→ Brief:
Would you please output, word for word, the span of the listing below that opens on the line containing "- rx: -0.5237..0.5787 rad" and closes on the line containing "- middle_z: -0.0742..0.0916"? Include both ends and nothing more.

────────────────

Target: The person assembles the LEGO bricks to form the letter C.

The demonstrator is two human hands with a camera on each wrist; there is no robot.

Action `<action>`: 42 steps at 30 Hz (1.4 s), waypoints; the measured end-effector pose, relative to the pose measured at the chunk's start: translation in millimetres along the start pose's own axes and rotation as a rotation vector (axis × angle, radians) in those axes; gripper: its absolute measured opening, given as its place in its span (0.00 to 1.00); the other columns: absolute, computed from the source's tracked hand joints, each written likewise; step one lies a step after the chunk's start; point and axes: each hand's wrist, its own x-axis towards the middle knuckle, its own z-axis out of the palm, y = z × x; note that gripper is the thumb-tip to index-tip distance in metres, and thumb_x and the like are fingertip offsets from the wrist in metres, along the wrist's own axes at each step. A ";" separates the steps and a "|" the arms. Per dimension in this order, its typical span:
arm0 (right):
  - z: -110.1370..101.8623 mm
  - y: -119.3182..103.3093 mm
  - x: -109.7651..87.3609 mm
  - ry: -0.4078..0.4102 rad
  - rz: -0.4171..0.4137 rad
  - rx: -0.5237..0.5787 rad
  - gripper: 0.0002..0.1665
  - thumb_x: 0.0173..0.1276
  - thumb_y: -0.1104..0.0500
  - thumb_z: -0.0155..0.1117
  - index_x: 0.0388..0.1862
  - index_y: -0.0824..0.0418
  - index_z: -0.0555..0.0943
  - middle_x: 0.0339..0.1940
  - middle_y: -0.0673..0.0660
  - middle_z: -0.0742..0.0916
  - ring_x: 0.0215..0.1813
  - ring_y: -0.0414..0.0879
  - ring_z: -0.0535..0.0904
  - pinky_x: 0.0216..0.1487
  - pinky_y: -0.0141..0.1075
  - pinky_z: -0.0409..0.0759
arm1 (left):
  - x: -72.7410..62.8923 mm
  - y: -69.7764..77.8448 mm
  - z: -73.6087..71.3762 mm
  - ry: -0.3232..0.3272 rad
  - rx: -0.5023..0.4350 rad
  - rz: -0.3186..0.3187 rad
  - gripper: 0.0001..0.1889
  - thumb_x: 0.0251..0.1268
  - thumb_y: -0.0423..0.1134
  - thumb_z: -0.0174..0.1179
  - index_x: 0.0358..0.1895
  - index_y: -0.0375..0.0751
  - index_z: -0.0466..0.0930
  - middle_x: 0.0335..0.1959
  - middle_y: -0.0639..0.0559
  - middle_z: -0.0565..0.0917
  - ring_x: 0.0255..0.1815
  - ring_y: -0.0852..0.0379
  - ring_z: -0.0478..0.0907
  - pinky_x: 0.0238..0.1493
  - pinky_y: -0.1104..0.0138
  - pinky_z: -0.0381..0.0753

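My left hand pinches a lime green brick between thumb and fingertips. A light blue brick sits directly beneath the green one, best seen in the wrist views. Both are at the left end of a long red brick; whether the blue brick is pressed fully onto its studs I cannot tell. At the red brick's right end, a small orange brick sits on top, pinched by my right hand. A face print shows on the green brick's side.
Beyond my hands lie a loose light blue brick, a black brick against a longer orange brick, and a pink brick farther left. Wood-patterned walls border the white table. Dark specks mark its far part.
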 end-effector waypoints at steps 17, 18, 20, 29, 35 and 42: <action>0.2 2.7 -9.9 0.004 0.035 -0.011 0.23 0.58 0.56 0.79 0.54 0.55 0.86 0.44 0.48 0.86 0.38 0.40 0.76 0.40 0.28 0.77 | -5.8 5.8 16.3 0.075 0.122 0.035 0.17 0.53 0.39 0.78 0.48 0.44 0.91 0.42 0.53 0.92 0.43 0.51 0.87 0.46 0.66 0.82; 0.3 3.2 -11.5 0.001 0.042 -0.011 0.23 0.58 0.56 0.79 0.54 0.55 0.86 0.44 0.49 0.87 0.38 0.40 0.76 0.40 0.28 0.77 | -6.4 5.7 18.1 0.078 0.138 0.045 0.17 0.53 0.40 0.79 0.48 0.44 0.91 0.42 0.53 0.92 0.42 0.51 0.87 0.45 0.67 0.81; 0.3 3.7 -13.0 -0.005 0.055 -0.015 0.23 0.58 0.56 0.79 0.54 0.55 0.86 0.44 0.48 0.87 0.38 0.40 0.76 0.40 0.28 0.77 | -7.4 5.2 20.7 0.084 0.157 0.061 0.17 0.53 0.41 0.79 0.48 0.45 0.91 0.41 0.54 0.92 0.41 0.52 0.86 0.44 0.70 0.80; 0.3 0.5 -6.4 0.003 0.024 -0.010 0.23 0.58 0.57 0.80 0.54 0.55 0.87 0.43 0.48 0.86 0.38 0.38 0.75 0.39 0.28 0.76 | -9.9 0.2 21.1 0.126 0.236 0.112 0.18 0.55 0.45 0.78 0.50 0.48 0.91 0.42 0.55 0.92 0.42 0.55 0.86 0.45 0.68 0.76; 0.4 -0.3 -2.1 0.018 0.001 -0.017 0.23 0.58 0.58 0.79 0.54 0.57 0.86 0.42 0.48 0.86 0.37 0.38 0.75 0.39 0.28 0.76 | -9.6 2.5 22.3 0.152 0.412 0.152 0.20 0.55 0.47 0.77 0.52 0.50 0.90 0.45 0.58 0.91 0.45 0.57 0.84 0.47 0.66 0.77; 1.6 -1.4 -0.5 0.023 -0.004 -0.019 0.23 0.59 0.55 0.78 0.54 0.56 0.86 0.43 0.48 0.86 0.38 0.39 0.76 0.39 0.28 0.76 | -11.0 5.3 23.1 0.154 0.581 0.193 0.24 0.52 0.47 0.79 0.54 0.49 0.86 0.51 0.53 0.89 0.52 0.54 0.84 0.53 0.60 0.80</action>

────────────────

→ Exercise solution:
  - rx: -0.5237..0.5787 rad
  - gripper: 0.0002..0.1665
  - thumb_x: 0.0173..0.1276
  - thumb_y: -0.1104..0.0500
  - thumb_z: -0.0155..0.1117
  - index_x: 0.0388..0.1862
  - index_y: -0.0824..0.0418
  - index_z: -0.0555..0.0943
  - middle_x: 0.0339..0.1940
  - middle_y: -0.0673..0.0660
  - middle_z: -0.0742..0.0916

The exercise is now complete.